What is your favorite drink?
In 2012 my doctor suggested I give up a lot of foods I love. Just for six months or so, so not for terribly long. But still. It was a lot to ask all things considered.
For more than a year I’d been mired in hell battling lung disease. I’d spent the better part of a month going through a myriad of doctor’s appointments and tests before spending a week in the hospital as they tried to diagnose what I had (spoiler alert: a very very rare disease with only a handful of known cases at the time). Then I’d spent six months on prednisone and other medicines to battle the disease. Then the real hell began: utter exhaustion as the disease and the doctor’s faded away and left me to pick up the pieces of what had been a normal life just 12 months earlier.
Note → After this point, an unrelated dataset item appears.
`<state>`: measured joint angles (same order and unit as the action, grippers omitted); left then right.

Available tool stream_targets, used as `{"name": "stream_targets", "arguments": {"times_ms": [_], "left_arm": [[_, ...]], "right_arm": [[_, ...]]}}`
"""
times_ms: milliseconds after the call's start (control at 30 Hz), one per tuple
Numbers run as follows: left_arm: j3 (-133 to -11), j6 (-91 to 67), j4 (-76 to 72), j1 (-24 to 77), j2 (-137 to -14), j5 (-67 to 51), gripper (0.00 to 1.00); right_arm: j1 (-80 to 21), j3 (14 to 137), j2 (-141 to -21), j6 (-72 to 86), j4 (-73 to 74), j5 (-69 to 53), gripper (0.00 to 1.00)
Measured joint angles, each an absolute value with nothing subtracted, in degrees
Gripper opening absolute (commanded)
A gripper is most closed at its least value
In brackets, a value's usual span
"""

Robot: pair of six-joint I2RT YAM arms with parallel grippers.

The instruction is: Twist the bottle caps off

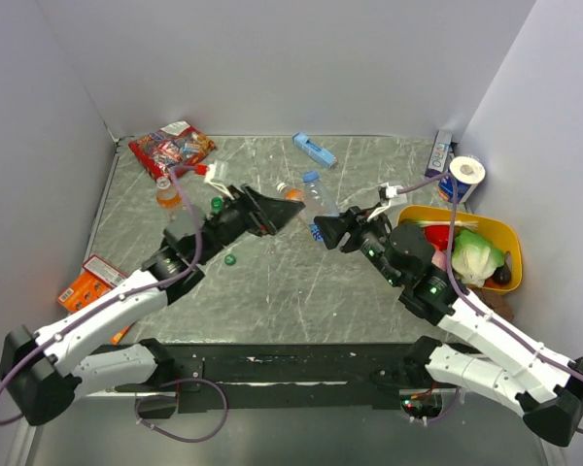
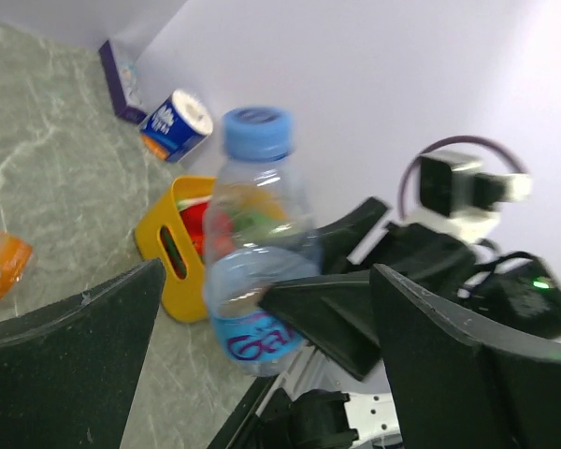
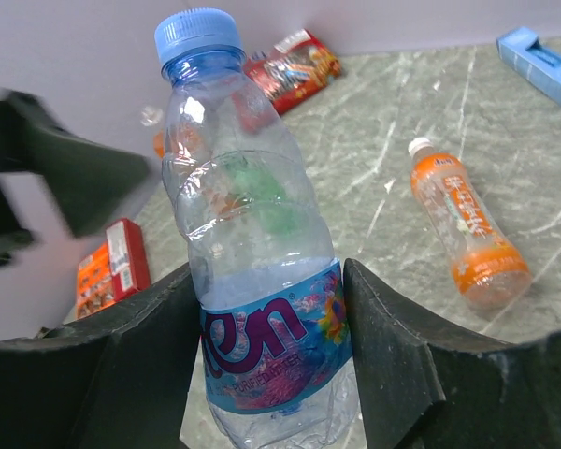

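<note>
Along the left edge of the marble-patterned table [image 1: 301, 291] lies an orange-red box [image 1: 92, 282], and a red snack packet [image 1: 172, 146] sits in the far left corner. Just in front of the packet an upright orange bottle [image 1: 167, 191] stands beside the left arm. A green bottle [image 1: 217, 205] shows close against that arm (from above, little more than its green top). A loose green cap [image 1: 230, 259] lies nearer the arm bases.

The left gripper [image 1: 287, 209] is spread wide. Its fingers [image 2: 75, 355] frame the clear bottle [image 3: 243, 187] with neither pad on it. From above it hides part of a second orange bottle [image 3: 463, 234], which lies on its side with a white cap on. Toward the back wall lies a flat blue box [image 1: 314, 149].

At the right, a yellow basket [image 1: 505, 238] holds a leafy green thing [image 1: 478, 254], something red [image 1: 437, 236] and a dark lump [image 1: 503, 275]. Beyond it a blue-and-white roll [image 1: 463, 173] and a purple box [image 1: 442, 150] sit by the right wall.

The clear bottle is just right of the table's middle, between the two arms. The right gripper [image 3: 271, 271] has its fingers clamped on the blue label. The bottle leans slightly, its plastic is crinkled, and its blue cap [image 3: 198, 33] is on. I cannot tell whether its base touches the table.
</note>
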<state>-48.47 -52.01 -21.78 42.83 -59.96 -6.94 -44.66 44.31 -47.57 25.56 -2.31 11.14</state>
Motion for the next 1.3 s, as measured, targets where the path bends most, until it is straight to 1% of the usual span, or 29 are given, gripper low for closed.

Turns out all the prednisone I’d been on had created sensitivities to a lot of foods, many of which I love: breads (yeast), chocolate, most fruits and (aarrrgggghhhh) coffee among them. I was placed on a strict limited diet to decrease inflammation and to give my body a chance to re-set. This meant that I had to give up nearly everything I love to eat, including pizza, chocolate and coffee.
What I learned from this experience is that you can take nearly everything from me, and what I most hated sacrificing was my coffee.
I love coffee.
I love waking up in the morning to a cup of coffee. Sipping coffee throughout the day. And a midafternoon espresso to give me a final boost.
I love the smell. I love the feeling. And I love the experience of coffee.
To take that away from me was very very hard. And I was so grateful when I was told it was okay to drink it again six months later.
We learn how important things are when they are taken away. Lung disease cost me my ability to play competitive sports, the political ability (and desire) to thrive in Corporate America, and even my first marriage. But it was coffee that I missed most of all when I couldn’t have it.